Review how the program works, keeping it simple and address common questions.
Before reviewing the details of how the program works, I recommend handling the most common objections the patient may have. Typically people want to know what happens if they miss an appointment and what happens if they need to stop care early.
This part of the conversation may go something like this;
“Mary, I’m glad to hear you’ll be choosing option two. Before I review the details of the program let me answer the two most common questions we get from our patients. One is, what happens if you go on vacation and miss appointments. Rest assured you’re not going to lose that time. We will extend the program to allow you to make up those missed visits.”
Then for the second question,
“Mary, you can stop the program at any time. Just let us know, and we will prorate the plan for the care you’ve used. If you’ve paid us more than what you’ve used, we will happily issue a refund. If you’ve spent less, you would only pay the balance of the care you used, not the entire program.”
After you’ve addressed those two most common objections, then you can review how the program works before moving forward outlining the rest of the plan details.
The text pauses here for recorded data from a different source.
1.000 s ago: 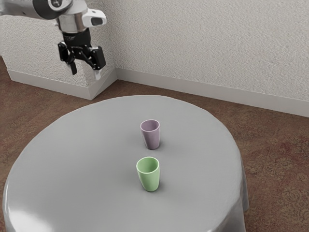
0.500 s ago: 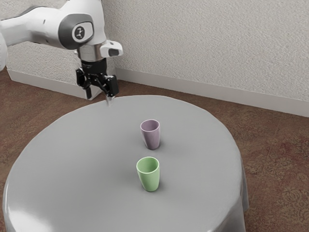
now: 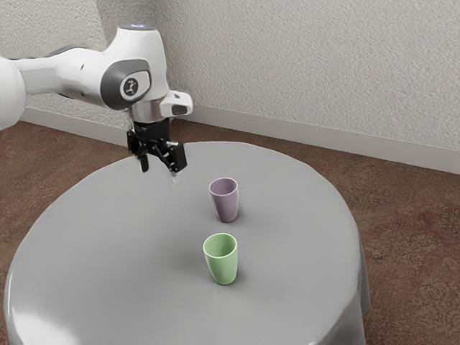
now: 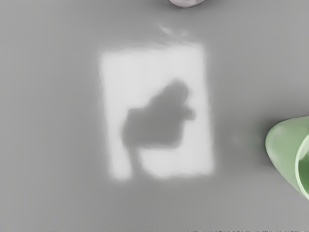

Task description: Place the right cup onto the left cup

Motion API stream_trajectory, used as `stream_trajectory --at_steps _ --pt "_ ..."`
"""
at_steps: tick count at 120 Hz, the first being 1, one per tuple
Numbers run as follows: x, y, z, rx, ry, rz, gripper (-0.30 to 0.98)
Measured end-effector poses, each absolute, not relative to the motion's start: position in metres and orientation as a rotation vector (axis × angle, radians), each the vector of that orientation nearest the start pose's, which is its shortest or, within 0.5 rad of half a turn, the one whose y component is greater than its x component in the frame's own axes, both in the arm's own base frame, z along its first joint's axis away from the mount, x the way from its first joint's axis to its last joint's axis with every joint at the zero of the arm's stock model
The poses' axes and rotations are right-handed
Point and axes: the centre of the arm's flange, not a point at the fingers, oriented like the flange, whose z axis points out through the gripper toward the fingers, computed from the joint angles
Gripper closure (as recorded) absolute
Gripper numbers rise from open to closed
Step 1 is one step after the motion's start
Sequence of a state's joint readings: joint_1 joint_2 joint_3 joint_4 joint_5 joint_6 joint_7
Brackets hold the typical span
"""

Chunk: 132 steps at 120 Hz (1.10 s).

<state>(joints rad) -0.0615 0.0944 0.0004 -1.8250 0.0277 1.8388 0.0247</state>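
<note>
My gripper (image 3: 159,172) hangs above the table toward the exterior view's left, its two fingers apart with nothing between them. A purple cup (image 3: 226,204) stands upright on the table, lower than my gripper and off to the exterior view's right. Nearer that camera is a green cup (image 3: 223,264), also upright and separate from the purple one. In the wrist view part of the green cup (image 4: 287,145) is visible, cut off by the frame, and a small piece of the purple cup (image 4: 187,2) shows too.
The round table (image 3: 115,251) has a smooth grey cover that drapes over its edge. A textured wall (image 3: 309,65) rises behind it. On the tabletop a bright reflected patch (image 4: 154,63) contains a dark shape.
My arm has come in from the exterior view's upper left, moving lower and toward its right, closer to the cups. Both cups stand where they were.
</note>
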Motion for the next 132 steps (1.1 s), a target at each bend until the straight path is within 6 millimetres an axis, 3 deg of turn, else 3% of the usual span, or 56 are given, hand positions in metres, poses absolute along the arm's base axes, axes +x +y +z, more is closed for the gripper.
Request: stream_trajectory --at_steps 27,47,73,102,132 --pt "0.565 -0.045 0.452 -3.111 0.178 0.118 0.0" --pt "0.562 -0.063 0.449 -3.13 0.157 0.107 0.0" --pt "0.556 -0.077 0.44 -3.165 0.03 0.146 0.0" --pt "0.55 -0.078 0.426 -3.179 -0.147 0.192 0.0" --pt "0.55 -0.087 0.418 -3.164 -0.2 0.207 0.0"
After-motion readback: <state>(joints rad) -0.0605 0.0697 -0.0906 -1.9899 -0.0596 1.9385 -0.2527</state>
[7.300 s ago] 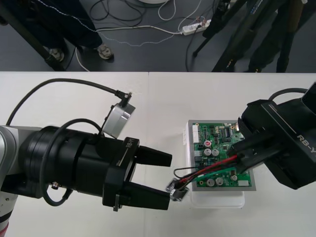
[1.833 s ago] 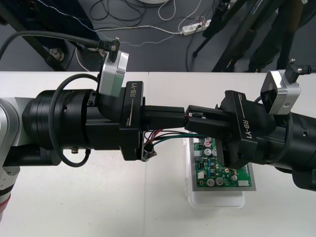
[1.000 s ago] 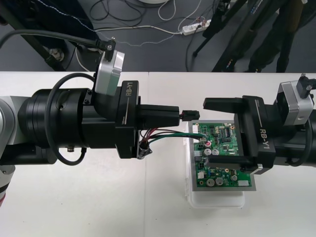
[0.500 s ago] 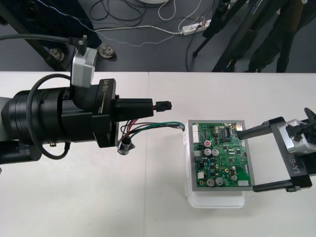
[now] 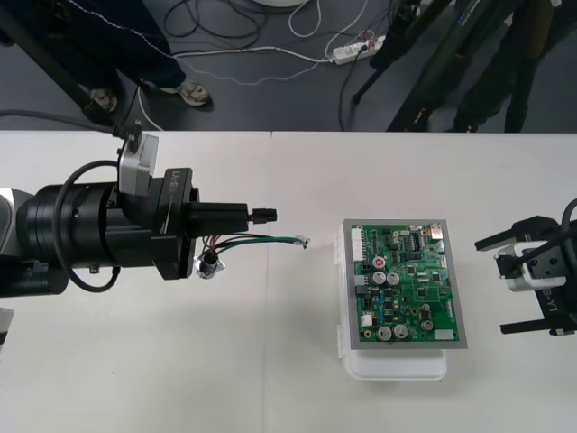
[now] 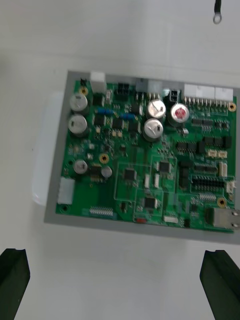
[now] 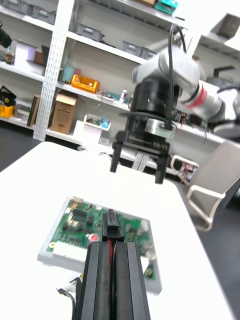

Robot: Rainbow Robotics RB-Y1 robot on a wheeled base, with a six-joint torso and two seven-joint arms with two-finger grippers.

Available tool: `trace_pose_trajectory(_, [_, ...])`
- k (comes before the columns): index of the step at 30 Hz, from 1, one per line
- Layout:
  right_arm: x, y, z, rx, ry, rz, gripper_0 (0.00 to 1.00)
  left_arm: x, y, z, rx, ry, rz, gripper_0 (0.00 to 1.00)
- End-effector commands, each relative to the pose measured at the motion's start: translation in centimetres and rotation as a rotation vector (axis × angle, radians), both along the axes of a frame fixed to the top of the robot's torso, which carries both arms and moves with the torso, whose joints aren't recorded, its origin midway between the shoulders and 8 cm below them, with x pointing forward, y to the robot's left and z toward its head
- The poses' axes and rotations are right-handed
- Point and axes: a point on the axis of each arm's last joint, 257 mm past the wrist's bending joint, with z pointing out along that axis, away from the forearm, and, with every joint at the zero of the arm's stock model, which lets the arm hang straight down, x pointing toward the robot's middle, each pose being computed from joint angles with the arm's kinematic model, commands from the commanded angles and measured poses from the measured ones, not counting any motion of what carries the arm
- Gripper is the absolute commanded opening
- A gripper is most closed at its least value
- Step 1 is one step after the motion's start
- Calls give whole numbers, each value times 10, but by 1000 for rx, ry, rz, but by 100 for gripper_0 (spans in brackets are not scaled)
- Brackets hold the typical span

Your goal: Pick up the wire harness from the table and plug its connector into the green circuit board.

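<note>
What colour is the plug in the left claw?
The plug is black; the front view shows it best.

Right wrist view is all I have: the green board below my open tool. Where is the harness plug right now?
Observer: The left tool is shut on the black plug, over the table to the left of the green circuit board.
Operator: Is it in the board?
Observer: No, the plug is apart from the board. The wires trail toward it and stop short, and the metal socket sits close beside the left tool.
Operator: Where am I?
Observer: The right tool is just past the board's right edge.
</note>
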Motion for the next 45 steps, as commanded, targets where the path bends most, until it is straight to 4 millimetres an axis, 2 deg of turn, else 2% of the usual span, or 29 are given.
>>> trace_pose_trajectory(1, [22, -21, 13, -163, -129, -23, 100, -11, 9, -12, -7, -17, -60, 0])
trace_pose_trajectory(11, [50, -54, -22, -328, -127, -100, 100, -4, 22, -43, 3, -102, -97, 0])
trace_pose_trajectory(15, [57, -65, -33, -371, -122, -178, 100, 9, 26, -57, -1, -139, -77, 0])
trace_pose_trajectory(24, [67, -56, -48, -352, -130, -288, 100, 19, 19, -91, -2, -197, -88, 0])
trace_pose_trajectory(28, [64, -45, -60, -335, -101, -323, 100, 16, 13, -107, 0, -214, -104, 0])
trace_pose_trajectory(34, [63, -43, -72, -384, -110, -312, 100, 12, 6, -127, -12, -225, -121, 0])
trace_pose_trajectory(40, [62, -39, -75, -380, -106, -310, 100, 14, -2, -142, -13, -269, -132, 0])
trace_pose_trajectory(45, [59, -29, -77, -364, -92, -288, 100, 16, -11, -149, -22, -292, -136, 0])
Reviewing the payment policy.
Let the patient know that because they’re choosing a recurring payment option, that you require them to leave their billing information on file and their payment will be automatically deducted. (Be sure that you’re using a PCI DSS compliant program for storing billing information!)
Enroll the patient in the care.
Lastly, answer any final questions the patient may have, gather their billing details and enroll them in the program. Keep a signed copy of the financial report on file and give the patient a copy of their records.
We can now cross each item off the list below when it comes to doing a proper financial Report of Findings:
- Outline your recommendations for care.
- Get permission to talk about finances.
- Warm up the patient
- In a private room, review the compliant financial report, pointing out the savings.
- Give payment options.
- Review how the program works, keeping it simple and address common questions.
- Review the payment policy.
- Enroll the patient in the care.
You should find that when you follow the steps that I’ve outlined in this article, you will get more patients saying “yes” to care, ultimately increasing patient retention and increasing your overall collections and drastically decreasing those awkward financial conversations with patients.